保林叔,你来啦,主动帮我在厨房检修。
检修破损的地砖,检修抽油烟机,检修储藏室的门……
你站在储藏室的桌子上,侧着身子爬在储藏室的门框上……
可是,你从来没有来过我的家里呀……
一身清秀,满头乌发,穿着宝石蓝的抓绒衣,整个人非常干净整洁,对比生前的邋里邋遢,简直就是焕然一新。
不会收拾打扮是一方面,每天下砖窑又是一方面,我的记忆里,你的头发有点长,有点花白,总是乱糟糟的,像喜鹊窝。
我想你了,保林叔!
眼含热泪,我再也控制不住自己的情绪,这已经不是你第一次出现在我的梦里了,你一定也很牵挂我吧。
上一次你来我的梦里 ,我痛哭流涕地写了一篇回忆与你在一起的行文。因为没有想好怎么写悼词,所以至今它还藏在我的文件夹里。
今晨你又来了,是在催促我吗?
人生四十载,从没享受过一段正常人在每个年龄段应有的幸福时光,从没在属于自己的青春年华里无忧无虑地生活。

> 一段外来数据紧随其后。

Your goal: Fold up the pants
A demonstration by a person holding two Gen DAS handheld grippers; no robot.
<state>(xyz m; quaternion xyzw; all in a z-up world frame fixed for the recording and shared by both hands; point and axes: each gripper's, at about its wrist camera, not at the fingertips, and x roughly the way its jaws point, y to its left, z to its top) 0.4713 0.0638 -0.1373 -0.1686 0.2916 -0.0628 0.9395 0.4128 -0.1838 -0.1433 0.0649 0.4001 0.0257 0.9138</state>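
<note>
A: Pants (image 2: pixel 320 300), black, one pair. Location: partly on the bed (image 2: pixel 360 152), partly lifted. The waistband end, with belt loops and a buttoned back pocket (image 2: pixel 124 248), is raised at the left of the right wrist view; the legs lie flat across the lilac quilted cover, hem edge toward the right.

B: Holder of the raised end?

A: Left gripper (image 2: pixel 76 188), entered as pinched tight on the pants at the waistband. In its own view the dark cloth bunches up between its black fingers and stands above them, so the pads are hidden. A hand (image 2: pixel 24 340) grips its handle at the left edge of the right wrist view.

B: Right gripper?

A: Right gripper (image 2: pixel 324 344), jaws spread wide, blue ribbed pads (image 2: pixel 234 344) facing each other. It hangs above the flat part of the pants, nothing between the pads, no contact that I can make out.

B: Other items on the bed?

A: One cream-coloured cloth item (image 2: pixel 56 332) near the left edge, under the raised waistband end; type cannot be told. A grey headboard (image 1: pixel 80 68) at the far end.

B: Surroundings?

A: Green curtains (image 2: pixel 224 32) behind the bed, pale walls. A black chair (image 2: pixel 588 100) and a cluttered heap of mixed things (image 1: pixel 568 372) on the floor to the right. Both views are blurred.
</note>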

七岁丧父,与失去一条腿只能靠挪动凳子才能行走的母亲相依为命;
十九岁丧母,从此以后便是无父无母,无依无靠的孤儿,一个人冰锅冷灶地过活;
三十来岁,好不容易大龄娶妻,生育一双女儿,生计所迫,不得不干又脏又累的苦力活;
四十岁你走了,匆匆离世,让每位亲人无法接受,我找个无人的角落偷偷地哭泣。
好像……每隔十年,就是你的一段人生。
也许你被父母和哥姐疼爱过,也许你和婶婶夫妻恩爱,也许与女儿天伦之乐……
可是,好像……都太短暂了,好像竟是一眨眼的功夫。
我不敢把你离开的消息告诉有高血压的父亲,你们是最亲的表兄弟,可是后来他还是知晓了,一个人呆坐在椅子上一下午一晚上,一语不发……
你走的这么多年,我从不敢在父母面前提起你,因为你是我们最亲的人。
结婚前你隔三岔五来家里蹭饭,全家人满心欢喜地招待。即使只有一盘花生米和一樽兑了水的粮食酒,也能看到你发自内心的笑容,因为在这一刻你全然忘记了生活的种种不易。

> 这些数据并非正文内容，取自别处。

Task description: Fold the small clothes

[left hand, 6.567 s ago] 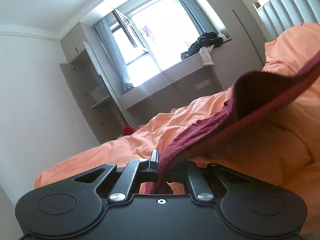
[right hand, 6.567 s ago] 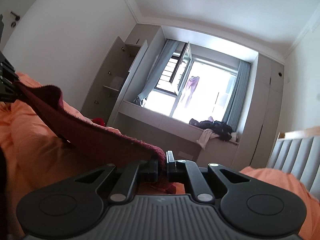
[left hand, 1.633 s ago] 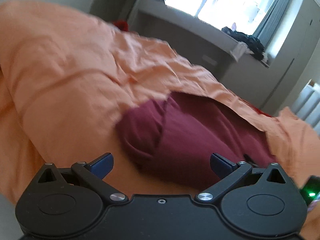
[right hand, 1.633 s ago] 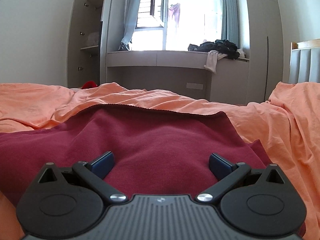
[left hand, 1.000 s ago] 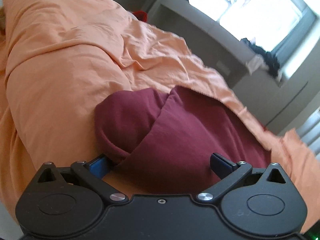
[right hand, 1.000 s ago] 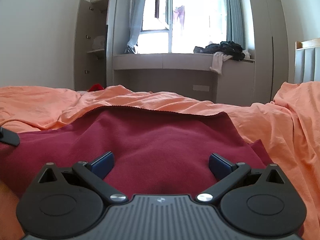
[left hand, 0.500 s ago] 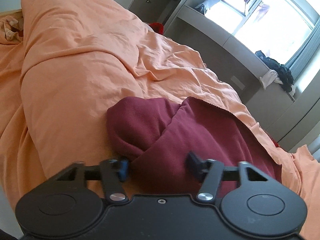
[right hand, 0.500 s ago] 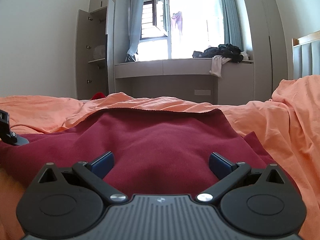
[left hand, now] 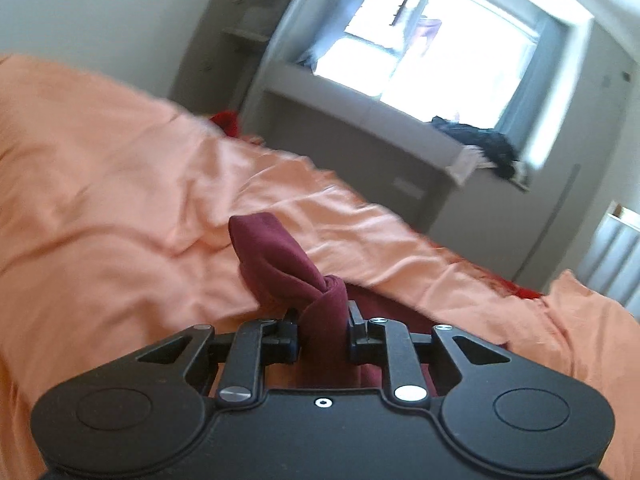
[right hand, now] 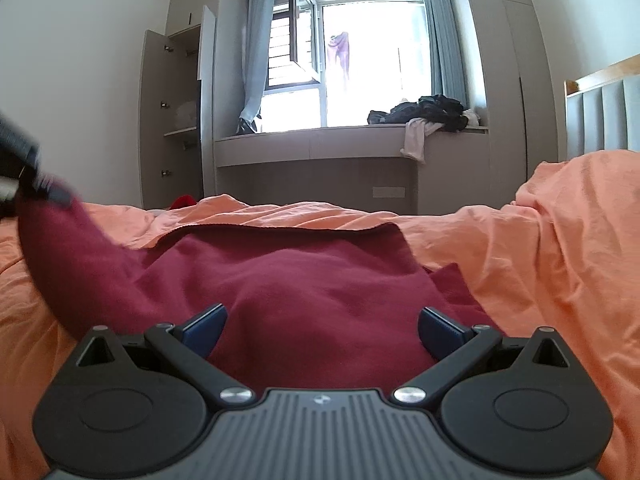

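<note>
In the left wrist view, the left gripper (left hand: 323,336) has its jaws closing on a bunched fold of the maroon garment (left hand: 280,264), which rises from between them, clear of the orange bedsheet (left hand: 100,184) toward the bed's left edge. In the right wrist view, the right gripper (right hand: 320,330) hovers with jaws spread wide and empty over the garment's near hem. The cloth's long axis runs left to right, its lifted left end pinched by the blurred left gripper at the frame's left edge, so the right hand is nearer the flat part.

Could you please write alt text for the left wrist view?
The left gripper is closing its fingers on a bunched fold of the dark red garment, lifted above the orange bedsheet. A bright window is behind.
</note>
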Motion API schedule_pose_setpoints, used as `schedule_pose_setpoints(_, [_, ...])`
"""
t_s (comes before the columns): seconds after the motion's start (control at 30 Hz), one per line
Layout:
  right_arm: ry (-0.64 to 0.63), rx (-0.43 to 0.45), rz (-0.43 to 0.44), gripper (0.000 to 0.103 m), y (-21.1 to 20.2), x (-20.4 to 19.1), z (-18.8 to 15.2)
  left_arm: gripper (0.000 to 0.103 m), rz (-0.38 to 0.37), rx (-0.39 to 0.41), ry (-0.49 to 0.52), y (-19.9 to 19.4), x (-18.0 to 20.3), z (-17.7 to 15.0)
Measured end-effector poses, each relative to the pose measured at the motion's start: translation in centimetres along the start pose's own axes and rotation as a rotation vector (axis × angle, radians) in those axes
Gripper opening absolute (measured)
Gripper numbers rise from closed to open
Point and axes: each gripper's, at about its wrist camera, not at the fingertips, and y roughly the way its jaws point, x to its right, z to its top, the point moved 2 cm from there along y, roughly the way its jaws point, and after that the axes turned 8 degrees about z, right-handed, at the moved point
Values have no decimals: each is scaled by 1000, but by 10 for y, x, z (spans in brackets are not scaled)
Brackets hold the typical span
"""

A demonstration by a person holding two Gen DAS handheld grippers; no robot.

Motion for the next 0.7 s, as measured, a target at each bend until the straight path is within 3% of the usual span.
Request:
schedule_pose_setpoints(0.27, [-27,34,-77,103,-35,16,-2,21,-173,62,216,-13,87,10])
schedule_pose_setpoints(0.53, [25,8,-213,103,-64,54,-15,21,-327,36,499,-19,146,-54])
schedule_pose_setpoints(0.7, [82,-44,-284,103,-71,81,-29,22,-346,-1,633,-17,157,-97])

彻底打开心扉,开怀地笑,伤心地哭,酒过三巡,你又要担起养家的重任,前半生为父母,后半生为妻女。
哪有什么前半生、后半生,那都是你的前半生啊,哪有一刻你是为过自己?
我的眼泪从未停止过……
逝去的人走了又回来,另一个世界的他们也在想念这个世界的我们。
那就让我们来赴一场灵魂的相约吧,在梦中见过彼此安好。
擦干眼泪,不许再哭,今晨的回笼觉里,保林叔你一切都好,我看到了,都是最好的模样。
年轻的容貌,穿戴整齐,精神抖擞,或许这就是你本该有的模样,你的一生受苦太多,老天爷心疼你,让你早日解脱,重新投胎,重新来过。
想来,你离开我们也有十个年头了。
我相信,某天的街角,你的下一世会与我们不期而遇,我相信那肯定是你,愿意用你的两世陪我们走完这一世。
今天是农历二月初八,桃李芳菲,杨柳春风,来,我们约定,以后每年的今天用来专门想念你——那个我无法忘却的亲人。